Another potential reason to be picky about where to build high density housing is the infrastructure. Not roads but sewers, water supply, and electricity. I can see it now, signals in rows of mid rise apartments: "Flush / Don't Flush".  It would be the "road widening" issue of the future.
 

waterboy

quote:
Originally posted by SXSW

I see Uptown, the area south of downtown, northwest of midtown, and just east of the river as a potential place where dense residential could be built.  There are already highrise condo and apartment towers there and that area could be very desirable because of its location in between Tulsa's three greatest assets: downtown, midtown (which includes Brookside/Cherry Street/Utica Square), and the river.  If only Coury would've built that 20 story tower back in 2001 that could've started a boom there.  Oh well, better late than never...



I can't figure out where you're describing. Not being snarky, but these references to downtown, midtown, uptown being mixed in with shopping areas is confusing. Especially since there is no definitive boundaries for them. Everyone just assumes they know where they are cause they live in them but really they are still pretty judgemental in nature.

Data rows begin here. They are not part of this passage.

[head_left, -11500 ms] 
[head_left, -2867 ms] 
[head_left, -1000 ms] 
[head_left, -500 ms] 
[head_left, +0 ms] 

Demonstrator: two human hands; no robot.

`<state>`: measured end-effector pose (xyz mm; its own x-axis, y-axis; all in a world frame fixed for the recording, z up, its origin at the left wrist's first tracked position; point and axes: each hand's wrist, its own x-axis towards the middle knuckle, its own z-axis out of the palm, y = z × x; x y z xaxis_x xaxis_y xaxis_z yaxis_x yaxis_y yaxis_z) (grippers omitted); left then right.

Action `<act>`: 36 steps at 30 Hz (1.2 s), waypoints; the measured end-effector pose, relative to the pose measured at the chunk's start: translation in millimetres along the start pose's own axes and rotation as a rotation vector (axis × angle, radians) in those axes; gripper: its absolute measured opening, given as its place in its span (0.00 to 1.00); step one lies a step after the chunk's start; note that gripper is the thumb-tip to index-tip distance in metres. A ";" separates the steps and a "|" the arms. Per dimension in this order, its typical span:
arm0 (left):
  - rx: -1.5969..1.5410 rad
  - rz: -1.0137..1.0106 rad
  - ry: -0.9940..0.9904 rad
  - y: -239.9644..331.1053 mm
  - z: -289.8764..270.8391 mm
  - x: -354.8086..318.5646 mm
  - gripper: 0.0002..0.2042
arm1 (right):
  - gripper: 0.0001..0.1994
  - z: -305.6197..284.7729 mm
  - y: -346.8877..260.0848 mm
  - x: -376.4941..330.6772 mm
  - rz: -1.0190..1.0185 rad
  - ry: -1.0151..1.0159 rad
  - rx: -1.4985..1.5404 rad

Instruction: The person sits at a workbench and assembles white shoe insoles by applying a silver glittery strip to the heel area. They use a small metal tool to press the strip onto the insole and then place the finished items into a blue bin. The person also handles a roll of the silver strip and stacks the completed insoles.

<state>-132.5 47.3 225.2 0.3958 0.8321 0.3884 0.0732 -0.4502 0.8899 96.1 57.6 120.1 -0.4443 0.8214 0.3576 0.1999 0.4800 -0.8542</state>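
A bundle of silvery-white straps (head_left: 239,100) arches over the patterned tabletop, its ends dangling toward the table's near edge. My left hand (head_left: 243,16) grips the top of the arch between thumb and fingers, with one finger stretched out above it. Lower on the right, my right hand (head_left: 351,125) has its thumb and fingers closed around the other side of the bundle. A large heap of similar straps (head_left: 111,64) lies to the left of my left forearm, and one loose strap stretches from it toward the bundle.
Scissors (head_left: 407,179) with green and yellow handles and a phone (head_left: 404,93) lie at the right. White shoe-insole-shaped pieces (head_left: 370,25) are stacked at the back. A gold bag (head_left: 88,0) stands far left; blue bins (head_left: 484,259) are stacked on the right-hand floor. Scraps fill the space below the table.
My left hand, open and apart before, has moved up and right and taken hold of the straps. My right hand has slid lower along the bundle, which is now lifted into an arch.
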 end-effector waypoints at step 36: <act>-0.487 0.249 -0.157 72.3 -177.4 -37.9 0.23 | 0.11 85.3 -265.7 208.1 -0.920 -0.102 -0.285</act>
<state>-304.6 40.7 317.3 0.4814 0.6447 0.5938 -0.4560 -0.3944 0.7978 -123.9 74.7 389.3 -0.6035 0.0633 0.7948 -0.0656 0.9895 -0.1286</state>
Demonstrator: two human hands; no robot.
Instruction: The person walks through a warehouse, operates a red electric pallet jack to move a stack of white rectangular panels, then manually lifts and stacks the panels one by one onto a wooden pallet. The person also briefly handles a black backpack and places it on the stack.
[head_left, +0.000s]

Is it too late to research and note these neighborhoods by their given names or major street boundaries then group them? Its makes more sense when you refer to Tracy Park, Morningside, Hillcrest, Lewiston, Riverview, Swan Lake etc. I shudder every time I hear someone tell me they live in Maple Ridge but their home is really in Terwilliger or Sunset. Each of those areas was developed during different phases of Tulsa growth and reflect those times with different styles.

I think you are describing the area between 21st to 26th just east of Riverside or perhaps Riverview but not sure. Each of those areas went through a similar process in the sixties of teardown/rebuild with higher density housing replacing them that we are seeing now.